Not every rupee donated is deductible

Section 80G rewards charitable giving, but the relief is rarely the full amount you give. Donations fall into four buckets, and which one your charity sits in decides everything. Some funds qualify for a 100 percent deduction with no upper limit. Some give 50 percent with no limit. A large third group gives 100 percent but only up to a ceiling of 10 percent of your adjusted gross total income. And a fourth group gives 50 percent capped at that same 10 percent. The dropdown on this calculator maps to exactly these four categories.

The 100 percent uncapped basket is small and specific: the Prime Minister’s National Relief Fund, the National Defence Fund, the PM CARES Fund, the Swachh Bharat Kosh, and a few others. Most NGOs you donate to fall in the 50 percent category, often with the 10 percent income ceiling attached. Budget 2025 did not alter 80G rates, so the FY 2025-26 position is unchanged.

A ₹50,000 donation under the 50 percent rule

Suppose you donate ₹50,000 to a registered NGO that qualifies for 50 percent deduction without a cap, and you are in the 30 percent slab with an adjusted gross total income of ₹12 lakh. Only half the donation becomes a deduction.

StepAmount
Donation made₹50,000
Deductible at 50%₹25,000
Tax saved at 30%₹7,500
Net cost of the ₹50,000 gift₹42,500

So a ₹50,000 donation costs you ₹42,500 after tax. The chart shows how the same ₹50,000 would be treated in a 100 percent versus a 50 percent fund: the category, not the amount, drives the deduction.

How the 10 percent income ceiling works

For funds in the capped categories, the deduction is computed only on the part of your donation that does not exceed 10 percent of your adjusted gross total income. If your adjusted income is ₹12 lakh, the ceiling is ₹1.2 lakh. Donate ₹2 lakh to such a fund and only ₹1.2 lakh qualifies; the rest gives no benefit at all. Adjusted gross total income here is your gross total income reduced by other Chapter VI-A deductions, long-term capital gains, and a few specific items, so it is usually a little lower than your headline income.
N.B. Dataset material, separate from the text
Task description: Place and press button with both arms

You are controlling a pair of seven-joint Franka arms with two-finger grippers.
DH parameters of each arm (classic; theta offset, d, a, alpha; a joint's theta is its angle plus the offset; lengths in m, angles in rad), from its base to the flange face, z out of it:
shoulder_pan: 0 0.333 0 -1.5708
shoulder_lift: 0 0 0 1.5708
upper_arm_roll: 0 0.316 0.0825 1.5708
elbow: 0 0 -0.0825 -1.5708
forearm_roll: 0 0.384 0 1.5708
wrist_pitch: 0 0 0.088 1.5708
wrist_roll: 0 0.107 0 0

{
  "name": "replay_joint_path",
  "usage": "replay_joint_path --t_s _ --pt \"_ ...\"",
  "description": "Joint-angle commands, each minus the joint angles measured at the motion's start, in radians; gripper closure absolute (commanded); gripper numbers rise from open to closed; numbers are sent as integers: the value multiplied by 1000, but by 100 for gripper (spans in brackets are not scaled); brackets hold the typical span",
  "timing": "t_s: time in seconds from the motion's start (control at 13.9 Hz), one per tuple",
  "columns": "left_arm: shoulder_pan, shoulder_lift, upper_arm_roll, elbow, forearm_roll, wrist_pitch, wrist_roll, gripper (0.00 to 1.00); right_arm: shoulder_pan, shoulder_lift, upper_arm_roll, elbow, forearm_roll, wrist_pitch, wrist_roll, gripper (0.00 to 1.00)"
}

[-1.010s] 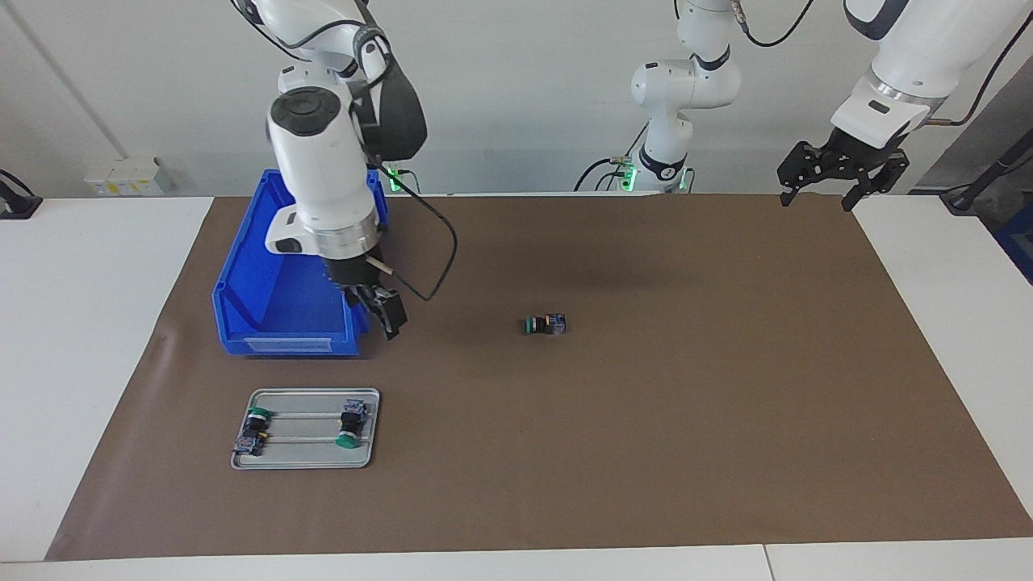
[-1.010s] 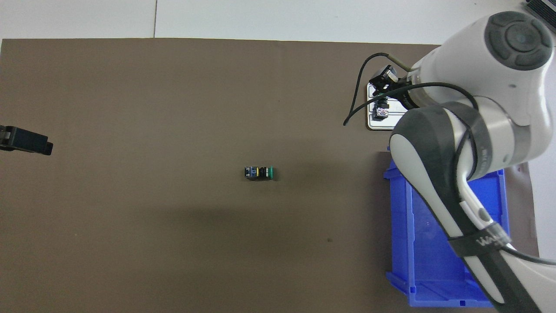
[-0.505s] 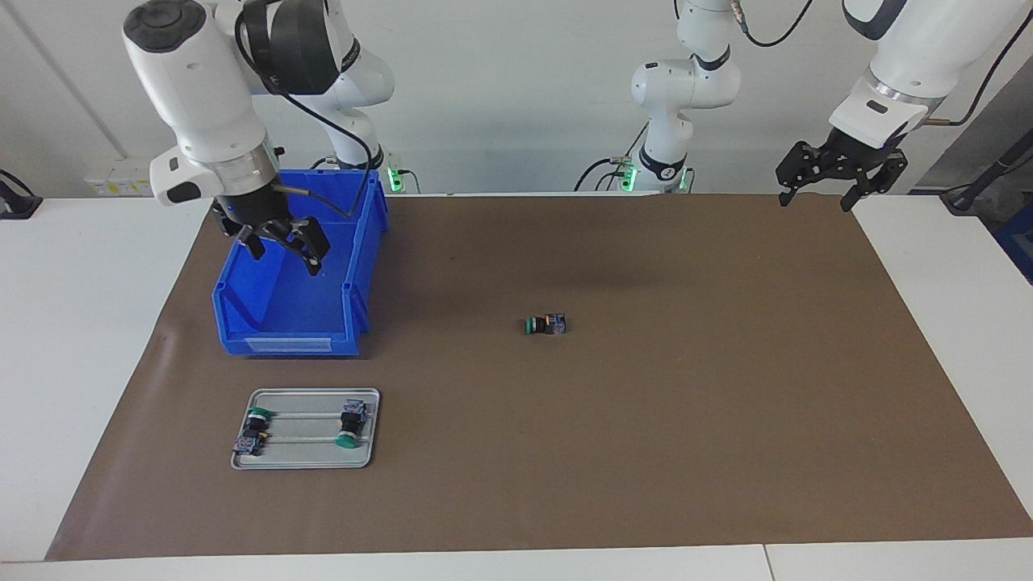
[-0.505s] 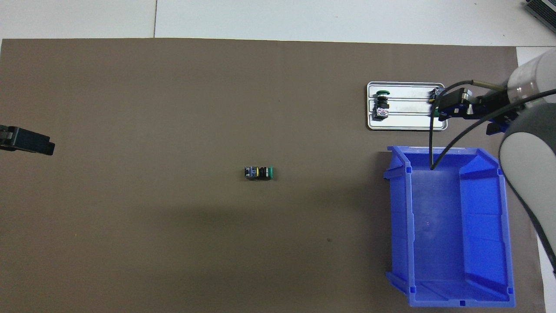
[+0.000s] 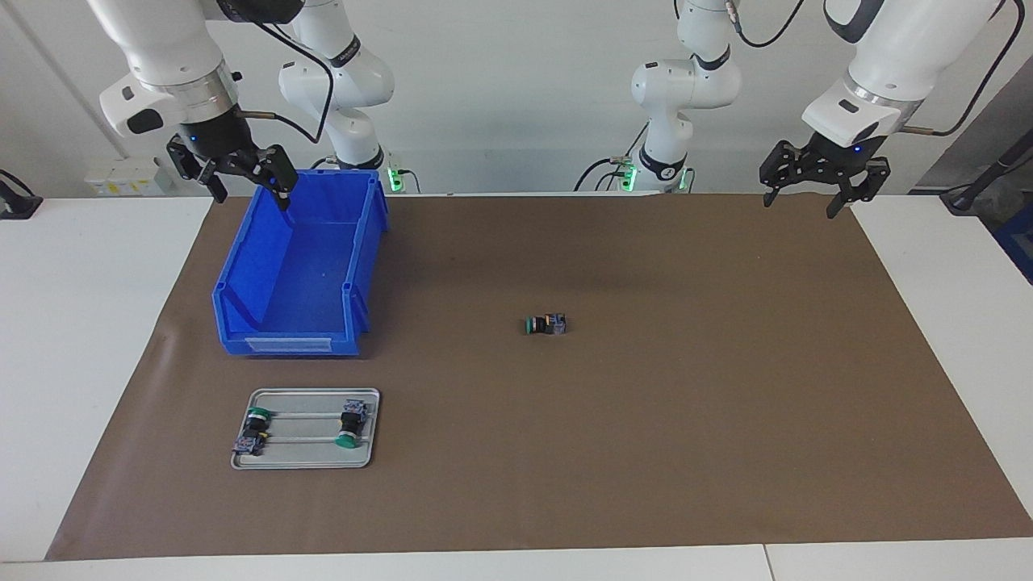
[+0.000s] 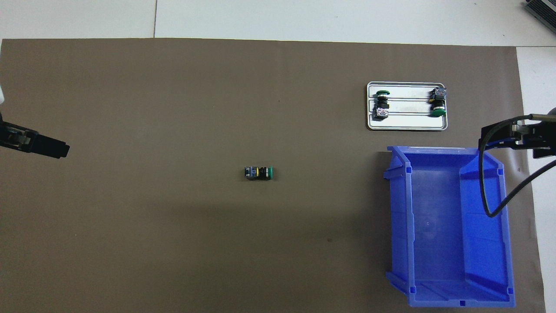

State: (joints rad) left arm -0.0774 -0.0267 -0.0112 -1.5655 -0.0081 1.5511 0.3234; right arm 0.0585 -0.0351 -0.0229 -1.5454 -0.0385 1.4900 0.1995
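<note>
Button (image 5: 545, 324) lying on its side on the brown mat (image 5: 646, 452), roughly mid-surface, green cap turned toward the blue bin (image 5: 294, 266) and contact block toward the left arm's end; touched by nothing. Well apart from the bin, about level with its label wall, and nearer to the robots than the metal tray (image 5: 305, 463) just beside the bin. Two near-identical green-capped switches (image 5: 349, 425) resting on that tray — not the ones in question. Right gripper (image 5: 240, 175) raised over the bin's edge nearest the robots, jaws spread wide, holding nothing. Left gripper (image 5: 809, 183) hanging over the mat's corner at the left arm's end, well away from the bin, jaws likewise spread and empty. Judged from this layout: placing seemingly done, with the button out of the bin and set down on open mat, though on its side, not upright. Left to do, by that reading — bringing both arms in to the button, steadying the barrel or block with one pair of jaws, and pushing the green cap with the other. No sign yet of contact, and no telling from here whether the cap has been pressed at all. Bin itself apparently empty as seen from overhead.
</note>
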Motion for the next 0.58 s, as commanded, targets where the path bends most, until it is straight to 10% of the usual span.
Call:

Documentation and the ₹2,000 cash rule

Two practical rules decide whether your claim survives scrutiny. First, any cash donation above ₹2,000 is disallowed outright, so pay larger gifts by cheque, UPI, or bank transfer. Second, since the donation reporting was tightened, the charity must issue you Form 10BE and report your donation, and the deduction in your return should match what the institution has filed. Keep the 80G certificate showing the institution’s registration number. A donation to an unregistered charity, however worthy, gives no deduction, and 80G is available only under the old regime.

Are donations to political parties covered under 80G?

No. Contributions to political parties or electoral trusts fall under Sections 80GGB and 80GGC, not 80G. Those are separate provisions with their own conditions, and like 80G they require non-cash payment.

Does giving to a temple or religious trust qualify?

Only if the trust holds a valid 80G registration. Many religious institutions are registered and issue 80G certificates, but some are not. Donations towards the renovation of certain notified places of worship have their own 50 percent treatment. Always check the certificate before assuming a deduction.

A planning angle, and why 80G should never be the whole reason to give

Because the deduction is at best your slab rate on the qualifying amount, 80G reduces the cost of giving, it never makes you money. A 30 percent taxpayer who donates ₹1 lakh to a 50 percent fund deducts ₹50,000 and saves ₹15,000 of tax, so the gift still costs ₹85,000 out of pocket. Treat the deduction as a discount on generosity, not an investment. If you do plan to give, two tactics help. First, route the donation to a 100 percent uncapped fund where the cause aligns, since every rupee then counts rather than half. Second, give before 31 March so the deduction lands in the same financial year; a donation made on 2 April pushes the benefit a full year out.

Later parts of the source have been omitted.